YOUR TASK. Please reproduce each line of the data below as it stands.

>>>>>

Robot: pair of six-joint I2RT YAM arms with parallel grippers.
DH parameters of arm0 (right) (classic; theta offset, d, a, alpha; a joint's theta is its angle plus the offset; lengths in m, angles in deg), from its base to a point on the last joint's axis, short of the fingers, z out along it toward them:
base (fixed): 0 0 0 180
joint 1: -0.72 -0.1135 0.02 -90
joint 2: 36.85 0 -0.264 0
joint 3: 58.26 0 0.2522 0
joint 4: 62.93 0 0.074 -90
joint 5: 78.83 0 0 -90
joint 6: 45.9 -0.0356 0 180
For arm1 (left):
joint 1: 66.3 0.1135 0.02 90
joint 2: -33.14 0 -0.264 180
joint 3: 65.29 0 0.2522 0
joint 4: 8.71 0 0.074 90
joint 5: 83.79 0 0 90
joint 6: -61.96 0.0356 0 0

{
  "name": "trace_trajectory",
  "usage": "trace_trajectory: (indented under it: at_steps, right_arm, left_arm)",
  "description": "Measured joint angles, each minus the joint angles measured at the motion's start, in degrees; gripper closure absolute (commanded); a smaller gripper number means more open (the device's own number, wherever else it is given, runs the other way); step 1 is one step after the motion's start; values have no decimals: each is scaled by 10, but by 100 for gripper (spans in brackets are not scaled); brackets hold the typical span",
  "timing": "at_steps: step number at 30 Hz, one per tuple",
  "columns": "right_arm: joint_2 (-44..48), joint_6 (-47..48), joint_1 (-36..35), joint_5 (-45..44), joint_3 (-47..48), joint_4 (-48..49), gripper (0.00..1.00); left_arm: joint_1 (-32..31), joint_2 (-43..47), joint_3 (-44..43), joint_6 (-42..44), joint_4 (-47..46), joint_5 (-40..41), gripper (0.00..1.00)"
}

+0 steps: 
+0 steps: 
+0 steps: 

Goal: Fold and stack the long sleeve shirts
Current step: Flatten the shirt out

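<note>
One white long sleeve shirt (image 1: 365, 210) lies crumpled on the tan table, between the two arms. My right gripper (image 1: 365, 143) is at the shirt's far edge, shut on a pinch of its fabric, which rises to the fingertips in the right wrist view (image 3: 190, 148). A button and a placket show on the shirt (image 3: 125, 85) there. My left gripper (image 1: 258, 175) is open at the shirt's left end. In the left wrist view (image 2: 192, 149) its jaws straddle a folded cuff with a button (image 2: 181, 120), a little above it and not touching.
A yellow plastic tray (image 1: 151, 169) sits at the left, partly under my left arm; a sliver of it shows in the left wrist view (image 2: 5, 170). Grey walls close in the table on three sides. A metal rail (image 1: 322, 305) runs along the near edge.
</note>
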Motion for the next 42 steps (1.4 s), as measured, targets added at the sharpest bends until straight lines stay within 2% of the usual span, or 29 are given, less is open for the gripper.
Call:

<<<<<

OUTPUT BELOW.
Robot: pair of six-joint I2RT YAM arms with parallel grippers.
DH parameters of arm0 (right) (classic; theta offset, d, a, alpha; a joint's theta is its angle plus the offset; lengths in m, angles in deg), from its base to a point on the last joint's axis, short of the fingers, z out along it toward them:
base (fixed): 0 0 0 180
joint 1: -0.72 -0.1135 0.02 -90
joint 2: 36.85 0 -0.264 0
joint 3: 58.26 0 0.2522 0
joint 4: 62.93 0 0.074 -90
joint 5: 78.83 0 0 -90
joint 6: 45.9 -0.0356 0 180
For arm1 (left):
joint 1: 66.3 0.1135 0.02 90
joint 2: -33.14 0 -0.264 180
joint 3: 65.29 0 0.2522 0
joint 4: 8.71 0 0.074 90
joint 5: 83.79 0 0 90
joint 6: -61.96 0.0356 0 0

{
  "name": "trace_trajectory",
  "usage": "trace_trajectory: (indented under it: at_steps, right_arm, left_arm)",
  "description": "Measured joint angles, each minus the joint angles measured at the motion's start, in degrees; gripper closure absolute (commanded); a smaller gripper number means more open (the device's own number, wherever else it is given, runs the other way); step 1 is one step after the motion's start; values have no decimals: each is scaled by 10, but by 100 for gripper (spans in brackets are not scaled); brackets hold the typical span",
  "timing": "at_steps: step number at 30 Hz, one per tuple",
  "columns": "right_arm: joint_2 (-44..48), joint_6 (-47..48), joint_1 (-36..35), joint_5 (-45..44), joint_3 (-47..48), joint_4 (-48..49), gripper (0.00..1.00); left_arm: joint_1 (-32..31), joint_2 (-43..47), joint_3 (-44..43), joint_6 (-42..44), joint_4 (-47..46), joint_5 (-40..41), gripper (0.00..1.00)"
}

+0 steps: 
+0 steps: 
+0 steps: 

Goal: Fold and stack the long sleeve shirts
Current step: Flatten the shirt out

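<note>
One white long sleeve shirt (image 1: 365, 210) lies crumpled on the tan table, between the two arms. My right gripper (image 1: 365, 143) is at the shirt's far edge, shut on a pinch of its fabric, which rises to the fingertips in the right wrist view (image 3: 190, 148). A button and a placket show on the shirt (image 3: 125, 85) there. My left gripper (image 1: 258, 175) is open at the shirt's left end. In the left wrist view (image 2: 192, 149) its jaws straddle a folded cuff with a button (image 2: 181, 120), a little above it and not touching.
A yellow plastic tray (image 1: 151, 169) sits at the left, partly under my left arm; a sliver of it shows in the left wrist view (image 2: 5, 170). Grey walls close in the table on three sides. A metal rail (image 1: 322, 305) runs along the near edge.
</note>
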Motion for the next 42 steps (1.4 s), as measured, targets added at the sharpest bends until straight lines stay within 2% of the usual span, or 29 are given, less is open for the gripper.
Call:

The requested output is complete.